## Exercise prompt
Your task is to quote the records from their first line through the line containing "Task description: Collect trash", with nothing added or left out.

▬▬▬

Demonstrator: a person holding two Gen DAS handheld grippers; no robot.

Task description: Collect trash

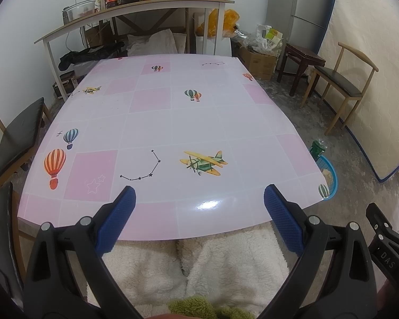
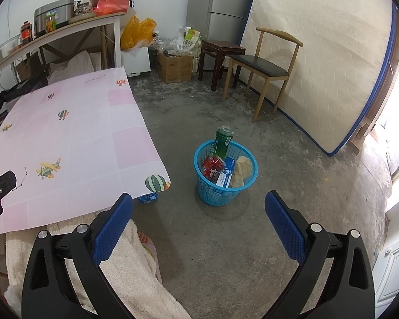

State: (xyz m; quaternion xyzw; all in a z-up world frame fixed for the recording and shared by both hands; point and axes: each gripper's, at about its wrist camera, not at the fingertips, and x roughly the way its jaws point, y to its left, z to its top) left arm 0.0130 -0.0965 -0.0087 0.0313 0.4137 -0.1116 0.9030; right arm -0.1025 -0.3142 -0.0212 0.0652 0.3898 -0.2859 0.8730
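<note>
Both grippers, left (image 1: 199,212) and right (image 2: 199,222), spread, empty. Blue basket (image 2: 215,195) beside counter (image 2: 74,143) holds light trash: green bottle (image 2: 222,141) slick, grip mid-body.

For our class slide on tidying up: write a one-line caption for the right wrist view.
Open right gripper faces a blue basket on the floor holding a green bottle, red can and carton.
</note>
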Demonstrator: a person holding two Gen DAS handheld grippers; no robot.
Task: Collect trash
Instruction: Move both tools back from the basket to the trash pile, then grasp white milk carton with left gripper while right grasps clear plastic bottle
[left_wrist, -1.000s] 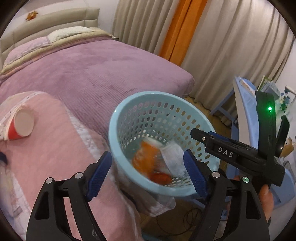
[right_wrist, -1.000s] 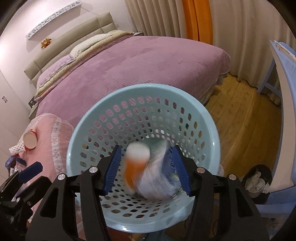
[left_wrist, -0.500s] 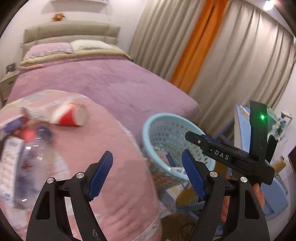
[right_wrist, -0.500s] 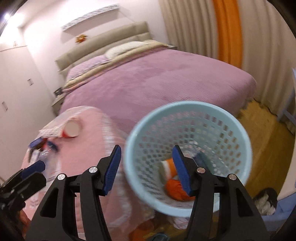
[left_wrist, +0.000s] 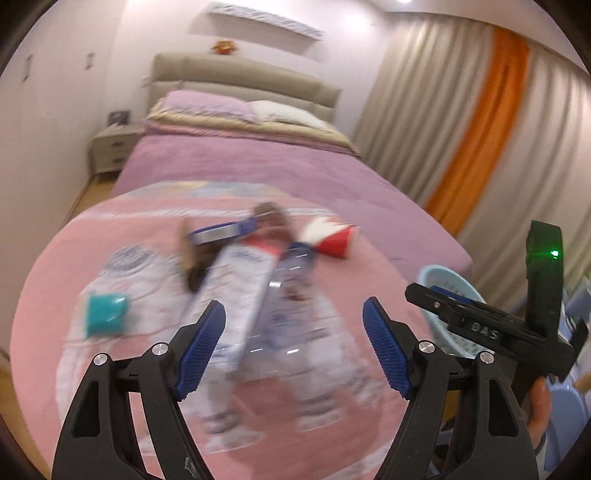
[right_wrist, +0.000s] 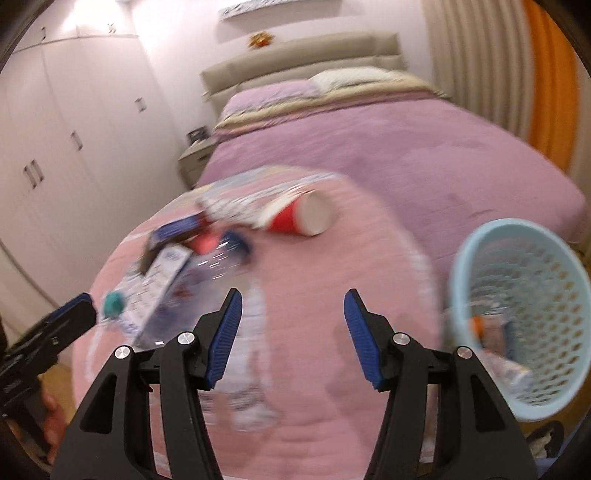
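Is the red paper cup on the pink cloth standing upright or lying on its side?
Lying on its side: the red paper cup shows its round white end sideways, its wall resting on the pink cloth.

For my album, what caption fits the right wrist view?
Open right gripper over a pink-covered table of litter, red cup tipped over, blue basket alongside.
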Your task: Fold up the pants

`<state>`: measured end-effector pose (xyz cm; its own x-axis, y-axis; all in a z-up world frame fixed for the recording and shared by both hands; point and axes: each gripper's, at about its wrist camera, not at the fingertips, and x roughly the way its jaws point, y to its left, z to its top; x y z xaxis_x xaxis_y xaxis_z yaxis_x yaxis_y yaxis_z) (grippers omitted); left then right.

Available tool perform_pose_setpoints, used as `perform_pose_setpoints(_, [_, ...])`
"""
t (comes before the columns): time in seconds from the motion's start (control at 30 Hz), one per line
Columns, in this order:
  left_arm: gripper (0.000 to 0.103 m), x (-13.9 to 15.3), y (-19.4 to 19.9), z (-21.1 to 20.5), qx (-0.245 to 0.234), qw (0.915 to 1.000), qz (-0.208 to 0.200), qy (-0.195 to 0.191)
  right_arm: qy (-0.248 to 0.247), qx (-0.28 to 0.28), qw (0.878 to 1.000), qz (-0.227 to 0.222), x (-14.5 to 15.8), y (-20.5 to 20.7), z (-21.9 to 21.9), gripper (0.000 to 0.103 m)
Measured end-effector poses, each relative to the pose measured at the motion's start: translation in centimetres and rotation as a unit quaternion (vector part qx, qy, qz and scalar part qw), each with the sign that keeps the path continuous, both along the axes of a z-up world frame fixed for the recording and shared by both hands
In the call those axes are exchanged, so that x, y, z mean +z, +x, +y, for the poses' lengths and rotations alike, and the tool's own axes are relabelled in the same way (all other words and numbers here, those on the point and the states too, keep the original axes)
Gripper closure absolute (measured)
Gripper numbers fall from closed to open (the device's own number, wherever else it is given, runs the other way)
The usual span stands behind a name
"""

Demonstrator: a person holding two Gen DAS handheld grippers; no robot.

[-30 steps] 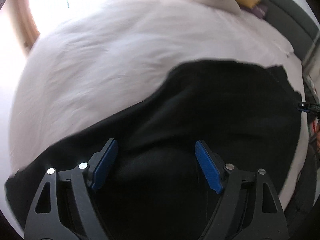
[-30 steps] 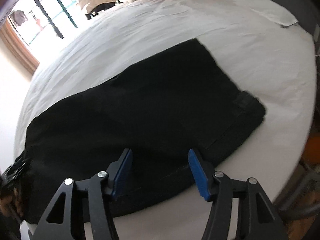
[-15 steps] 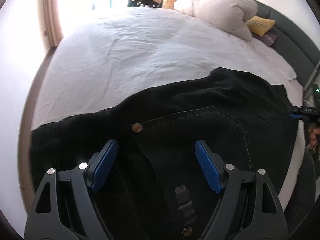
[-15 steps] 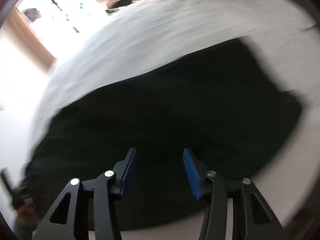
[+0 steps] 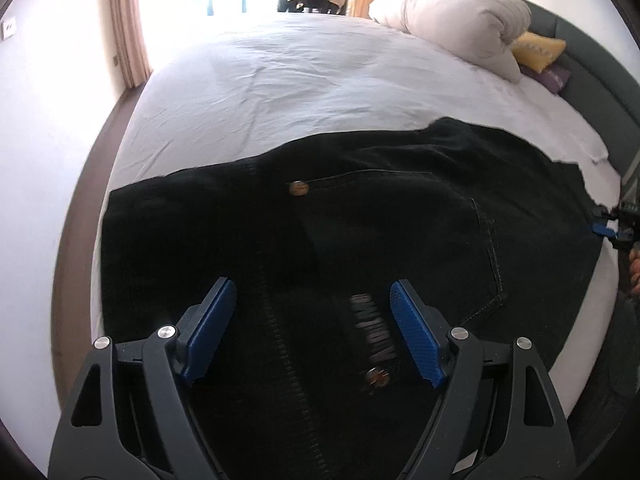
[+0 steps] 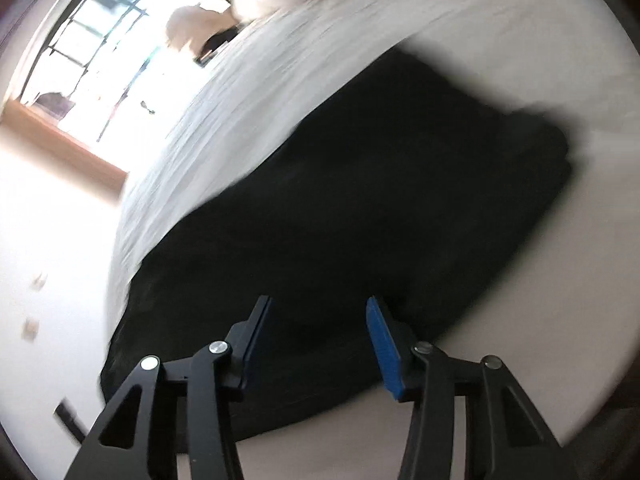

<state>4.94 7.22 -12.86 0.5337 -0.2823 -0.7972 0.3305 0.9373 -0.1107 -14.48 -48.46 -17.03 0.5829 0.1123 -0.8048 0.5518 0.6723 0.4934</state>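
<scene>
Left gripper [image 5: 312, 316] — jaws spread wide, blue pads [image 5: 210, 324] apart, nothing between them. It hangs over the waistband end of the black pants [image 5: 400, 232]; a brass button [image 5: 298, 188] shows ahead of the fingers, a second rivet [image 5: 376, 378] and a woven label [image 5: 374, 330] lie near the right-hand pad. Whether the pads touch the cloth cannot be told.

Right gripper [image 6: 318, 340] — also open, a clear gap between its pads, nothing held. View is motion-blurred. It sits above the near edge of the pants [image 6: 360, 208], which lie as a dark slab on the white bed sheet [image 6: 500, 32].

Pants lie flat across the near part of the bed [image 5: 300, 80], spanning it side to side, close to the front edge.

Beyond: rolled white duvet [image 5: 452, 28], yellow cushion [image 5: 538, 52], grey headboard [image 5: 592, 76], curtain [image 5: 124, 20] by a bright window. The right gripper's tip [image 5: 604, 229] peeks in at the left view's far right edge.
</scene>
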Motion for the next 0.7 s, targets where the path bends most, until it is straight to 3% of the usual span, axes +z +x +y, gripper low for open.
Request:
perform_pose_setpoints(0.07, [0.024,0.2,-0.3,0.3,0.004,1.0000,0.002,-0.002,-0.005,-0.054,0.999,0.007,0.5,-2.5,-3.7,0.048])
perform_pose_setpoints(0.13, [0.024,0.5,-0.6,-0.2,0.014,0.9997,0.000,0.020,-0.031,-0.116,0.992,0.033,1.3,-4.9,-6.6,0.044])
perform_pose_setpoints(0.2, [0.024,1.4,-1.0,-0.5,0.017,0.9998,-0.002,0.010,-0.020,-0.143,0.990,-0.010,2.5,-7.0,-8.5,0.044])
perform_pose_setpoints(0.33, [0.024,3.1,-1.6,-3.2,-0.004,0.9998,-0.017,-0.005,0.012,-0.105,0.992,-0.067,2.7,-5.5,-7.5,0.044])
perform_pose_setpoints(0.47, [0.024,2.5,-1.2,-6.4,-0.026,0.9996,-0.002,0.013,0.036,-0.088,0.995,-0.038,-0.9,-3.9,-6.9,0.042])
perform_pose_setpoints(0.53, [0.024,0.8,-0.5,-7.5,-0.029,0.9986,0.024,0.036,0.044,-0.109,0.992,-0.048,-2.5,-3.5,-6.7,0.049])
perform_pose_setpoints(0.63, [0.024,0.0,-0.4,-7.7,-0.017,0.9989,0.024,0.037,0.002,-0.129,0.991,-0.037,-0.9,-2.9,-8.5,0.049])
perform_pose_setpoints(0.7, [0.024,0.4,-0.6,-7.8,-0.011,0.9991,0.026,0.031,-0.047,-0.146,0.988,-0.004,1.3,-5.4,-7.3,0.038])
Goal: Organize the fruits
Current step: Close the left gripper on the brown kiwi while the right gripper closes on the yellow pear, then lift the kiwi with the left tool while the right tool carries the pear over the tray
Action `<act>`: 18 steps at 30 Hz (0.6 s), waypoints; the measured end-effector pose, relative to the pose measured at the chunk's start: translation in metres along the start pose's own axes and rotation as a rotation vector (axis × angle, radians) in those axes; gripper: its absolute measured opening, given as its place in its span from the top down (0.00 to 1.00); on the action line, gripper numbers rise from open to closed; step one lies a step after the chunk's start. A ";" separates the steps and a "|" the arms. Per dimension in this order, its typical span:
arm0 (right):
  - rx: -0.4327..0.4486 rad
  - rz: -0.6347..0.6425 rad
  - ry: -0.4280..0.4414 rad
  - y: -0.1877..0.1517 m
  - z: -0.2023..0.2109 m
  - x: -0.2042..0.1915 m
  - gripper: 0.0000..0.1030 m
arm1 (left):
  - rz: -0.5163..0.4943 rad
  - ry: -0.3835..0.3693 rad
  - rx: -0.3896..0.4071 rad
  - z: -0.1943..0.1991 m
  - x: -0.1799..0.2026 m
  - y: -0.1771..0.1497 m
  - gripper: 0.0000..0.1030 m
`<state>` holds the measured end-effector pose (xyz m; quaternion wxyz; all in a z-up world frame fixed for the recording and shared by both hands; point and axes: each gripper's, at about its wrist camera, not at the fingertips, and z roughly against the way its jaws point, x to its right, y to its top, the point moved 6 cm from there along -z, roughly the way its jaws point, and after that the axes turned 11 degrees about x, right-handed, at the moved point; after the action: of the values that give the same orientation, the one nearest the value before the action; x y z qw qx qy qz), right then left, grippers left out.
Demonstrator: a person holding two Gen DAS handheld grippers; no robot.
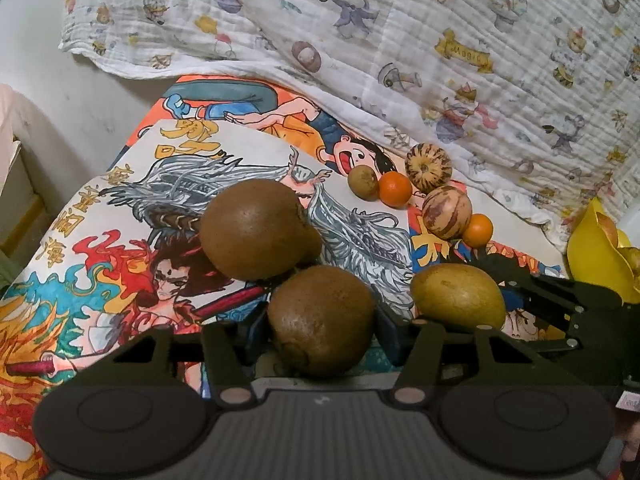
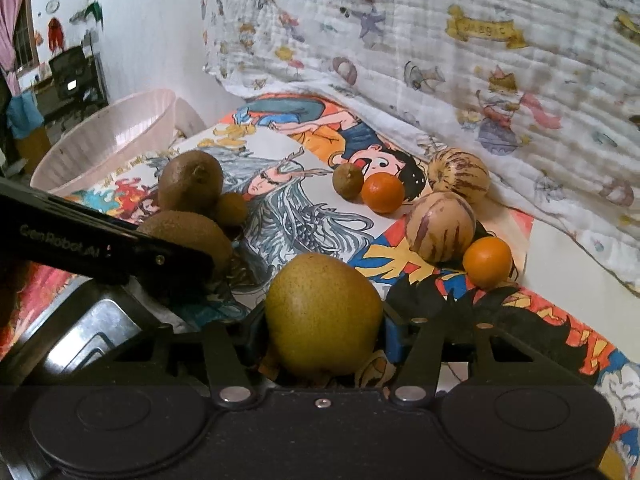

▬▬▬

## Solution below
Demonstrator: a person holding two Gen DAS handheld grippers; no robot.

Task description: Collect trash

That finishes the output for this exercise.